Впереди танковой лавы двигалась командирская машина, снабженная радиостанцией. Справа и слева от нее танки командиров батальонов, тоже имевших приемо-передающие рации. Антенны этих раций представляли собой что-то вроде короны, полукольцом охватывающей башню, или специального поручня для танкового десанта, хотя десант на танках никто не возил: некуда на них сажать, там и стоя не удержишься. Танки с рациями были и у командиров рот, но работающие исключительно на прием. Рации не отличались надежностью, поэтому у всех командиров, в том числе и у командира бригады комбрига Яковлева, имелись белые и красные флажки, с помощью которых команды дублировались, а командиры рот только ими и пользовались, доводя свои команды до подчиненных им экипажей. Все понимали неудобство такой многоступенчатой связи, но – ничего не поделаешь: радиопромышленность в стране Советов еще только создавалась и не могла обеспечить своей продукцией ни множество новых танков и самолетов, ни командиров полков и даже дивизий.

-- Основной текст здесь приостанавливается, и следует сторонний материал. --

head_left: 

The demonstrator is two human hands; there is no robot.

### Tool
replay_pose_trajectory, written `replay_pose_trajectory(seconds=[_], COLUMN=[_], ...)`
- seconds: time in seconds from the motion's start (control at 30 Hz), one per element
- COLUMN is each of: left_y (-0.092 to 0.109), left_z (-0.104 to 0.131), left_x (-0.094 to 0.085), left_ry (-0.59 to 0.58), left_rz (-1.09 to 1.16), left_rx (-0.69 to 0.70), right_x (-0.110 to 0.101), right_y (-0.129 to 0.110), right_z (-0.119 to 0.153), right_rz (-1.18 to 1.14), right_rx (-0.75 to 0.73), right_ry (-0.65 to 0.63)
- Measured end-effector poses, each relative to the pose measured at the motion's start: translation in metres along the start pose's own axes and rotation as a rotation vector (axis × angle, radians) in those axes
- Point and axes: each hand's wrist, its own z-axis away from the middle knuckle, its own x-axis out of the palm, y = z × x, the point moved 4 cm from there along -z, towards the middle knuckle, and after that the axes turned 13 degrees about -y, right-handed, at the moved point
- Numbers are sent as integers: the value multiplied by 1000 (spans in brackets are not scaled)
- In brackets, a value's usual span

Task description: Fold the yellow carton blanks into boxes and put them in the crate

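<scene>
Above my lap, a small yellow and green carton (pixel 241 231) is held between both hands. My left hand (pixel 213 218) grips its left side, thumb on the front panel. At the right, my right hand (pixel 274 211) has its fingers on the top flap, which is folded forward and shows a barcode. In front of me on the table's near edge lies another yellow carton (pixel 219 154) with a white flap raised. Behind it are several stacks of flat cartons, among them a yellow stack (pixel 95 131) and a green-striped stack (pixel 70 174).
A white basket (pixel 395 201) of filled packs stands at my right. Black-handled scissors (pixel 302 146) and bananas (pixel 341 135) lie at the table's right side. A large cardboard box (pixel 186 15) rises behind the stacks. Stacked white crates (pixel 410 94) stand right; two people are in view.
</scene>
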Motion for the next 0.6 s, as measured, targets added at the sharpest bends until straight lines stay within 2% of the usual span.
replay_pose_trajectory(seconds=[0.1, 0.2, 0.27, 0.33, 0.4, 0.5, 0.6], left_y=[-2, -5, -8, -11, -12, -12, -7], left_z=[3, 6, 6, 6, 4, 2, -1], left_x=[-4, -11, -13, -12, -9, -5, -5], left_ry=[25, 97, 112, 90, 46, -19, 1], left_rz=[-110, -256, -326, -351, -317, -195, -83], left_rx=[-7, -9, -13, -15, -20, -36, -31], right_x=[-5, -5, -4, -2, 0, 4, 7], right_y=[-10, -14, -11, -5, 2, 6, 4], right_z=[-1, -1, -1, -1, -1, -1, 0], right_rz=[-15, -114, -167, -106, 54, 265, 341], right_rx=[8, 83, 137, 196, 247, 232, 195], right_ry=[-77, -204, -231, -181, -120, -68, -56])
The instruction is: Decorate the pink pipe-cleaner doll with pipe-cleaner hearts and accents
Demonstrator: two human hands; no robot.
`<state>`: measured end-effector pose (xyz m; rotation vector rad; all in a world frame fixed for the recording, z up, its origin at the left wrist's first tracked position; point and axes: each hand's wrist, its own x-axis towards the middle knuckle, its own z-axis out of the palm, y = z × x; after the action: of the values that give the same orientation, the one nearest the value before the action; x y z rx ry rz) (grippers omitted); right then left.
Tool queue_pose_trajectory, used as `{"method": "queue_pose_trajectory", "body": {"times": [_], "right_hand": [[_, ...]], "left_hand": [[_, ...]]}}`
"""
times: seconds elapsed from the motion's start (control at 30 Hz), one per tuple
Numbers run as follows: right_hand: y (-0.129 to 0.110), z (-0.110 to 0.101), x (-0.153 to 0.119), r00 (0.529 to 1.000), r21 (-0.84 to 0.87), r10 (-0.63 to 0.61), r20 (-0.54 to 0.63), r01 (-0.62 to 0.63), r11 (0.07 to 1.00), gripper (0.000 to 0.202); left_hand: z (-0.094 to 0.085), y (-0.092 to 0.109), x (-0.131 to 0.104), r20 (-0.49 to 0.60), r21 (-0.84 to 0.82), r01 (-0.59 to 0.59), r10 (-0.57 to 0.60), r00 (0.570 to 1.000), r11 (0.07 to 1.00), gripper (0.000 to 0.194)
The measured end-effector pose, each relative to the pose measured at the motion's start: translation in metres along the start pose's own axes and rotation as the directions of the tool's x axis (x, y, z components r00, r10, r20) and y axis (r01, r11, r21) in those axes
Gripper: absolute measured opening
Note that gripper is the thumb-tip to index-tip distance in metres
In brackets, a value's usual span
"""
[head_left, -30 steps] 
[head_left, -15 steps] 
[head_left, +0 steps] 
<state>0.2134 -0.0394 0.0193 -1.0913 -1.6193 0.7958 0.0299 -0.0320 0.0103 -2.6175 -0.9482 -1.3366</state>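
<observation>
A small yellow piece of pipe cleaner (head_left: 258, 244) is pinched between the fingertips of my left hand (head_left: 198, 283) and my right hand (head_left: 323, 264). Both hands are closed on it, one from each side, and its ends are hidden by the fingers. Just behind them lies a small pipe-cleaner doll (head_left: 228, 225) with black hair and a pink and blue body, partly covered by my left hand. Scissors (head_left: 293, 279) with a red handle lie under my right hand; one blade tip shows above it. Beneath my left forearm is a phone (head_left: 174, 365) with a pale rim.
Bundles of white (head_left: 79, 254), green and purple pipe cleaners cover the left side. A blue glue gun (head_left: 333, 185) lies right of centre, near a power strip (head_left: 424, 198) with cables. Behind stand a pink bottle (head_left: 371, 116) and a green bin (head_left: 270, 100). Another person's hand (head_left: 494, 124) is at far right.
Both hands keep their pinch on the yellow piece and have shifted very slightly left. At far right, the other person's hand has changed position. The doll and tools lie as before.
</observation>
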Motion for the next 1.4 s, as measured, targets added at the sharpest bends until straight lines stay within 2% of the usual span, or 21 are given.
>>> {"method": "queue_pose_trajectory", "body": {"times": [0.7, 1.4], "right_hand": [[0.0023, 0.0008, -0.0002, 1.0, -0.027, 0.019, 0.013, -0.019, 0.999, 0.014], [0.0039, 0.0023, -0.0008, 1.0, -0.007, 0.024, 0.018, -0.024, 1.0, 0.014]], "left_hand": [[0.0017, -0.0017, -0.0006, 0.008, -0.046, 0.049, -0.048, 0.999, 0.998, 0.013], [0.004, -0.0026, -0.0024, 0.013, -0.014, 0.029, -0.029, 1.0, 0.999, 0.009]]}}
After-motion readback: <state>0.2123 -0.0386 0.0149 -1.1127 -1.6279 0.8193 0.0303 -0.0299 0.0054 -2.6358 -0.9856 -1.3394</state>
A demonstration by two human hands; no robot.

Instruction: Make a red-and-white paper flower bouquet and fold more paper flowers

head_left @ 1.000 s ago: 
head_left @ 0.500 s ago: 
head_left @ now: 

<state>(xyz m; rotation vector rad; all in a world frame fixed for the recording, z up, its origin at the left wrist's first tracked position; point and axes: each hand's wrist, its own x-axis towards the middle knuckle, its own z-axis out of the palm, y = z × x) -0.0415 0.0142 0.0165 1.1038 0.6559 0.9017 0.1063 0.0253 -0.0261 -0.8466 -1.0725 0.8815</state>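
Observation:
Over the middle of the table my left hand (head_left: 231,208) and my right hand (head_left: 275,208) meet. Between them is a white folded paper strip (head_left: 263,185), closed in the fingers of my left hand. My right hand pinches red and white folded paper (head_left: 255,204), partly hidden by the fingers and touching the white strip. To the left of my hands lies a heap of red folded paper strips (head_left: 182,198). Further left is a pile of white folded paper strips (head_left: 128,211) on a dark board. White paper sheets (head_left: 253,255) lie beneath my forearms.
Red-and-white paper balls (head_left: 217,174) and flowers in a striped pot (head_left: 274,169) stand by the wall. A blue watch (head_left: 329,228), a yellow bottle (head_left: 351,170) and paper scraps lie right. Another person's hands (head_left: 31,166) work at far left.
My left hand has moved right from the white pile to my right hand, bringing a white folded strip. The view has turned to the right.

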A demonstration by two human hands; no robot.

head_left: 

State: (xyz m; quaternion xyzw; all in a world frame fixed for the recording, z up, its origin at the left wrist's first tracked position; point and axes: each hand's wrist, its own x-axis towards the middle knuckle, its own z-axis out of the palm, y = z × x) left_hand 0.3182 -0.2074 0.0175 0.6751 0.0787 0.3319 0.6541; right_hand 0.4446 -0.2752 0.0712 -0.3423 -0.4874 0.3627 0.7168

Степь во все стороны лежала ровным желтовато-бурым ковром, лишь бугорки, обозначающие норы сусликов, нарушали ее унылое однообразие. В такой степи не нужны дороги, здесь главное – направление, думал старший лейтенант Гаврилов, потому что не думать не мог, а думать можно было только о том, что видели его глаза. Он представил, какой неожиданностью для японцев окажется появление советских танков на поле боя, и вспомнил, как в танковом училище изучали сражения древности, какой неожиданностью для армии Александра Македонского оказались боевые слоны, когда его войска, вторгшись в Индию, столкнулись с тамошними войсками. Вот и для японцев будет то же самое, решил Гаврилов, уверенный, что японцы их не ждут и побегут от одного вида этой лавины. В сущности, в самой картине войны ничего за сотни и сотни лет не изменилось, кроме оружия, продолжал он рассуждать, следя одновременно и за командирскими танками, и за танками своей роты. Движемся наподобие стада баранов или коров за своим вожаком. Но если у коров и овец в самом инстинкте заложено такое следование, то у нас, у танкистов, – как, впрочем, говорят, и у летчиков, – подобное следование подчинено команде «Делай как я!» А в принципе – одно и то же. Как и у древних воинов.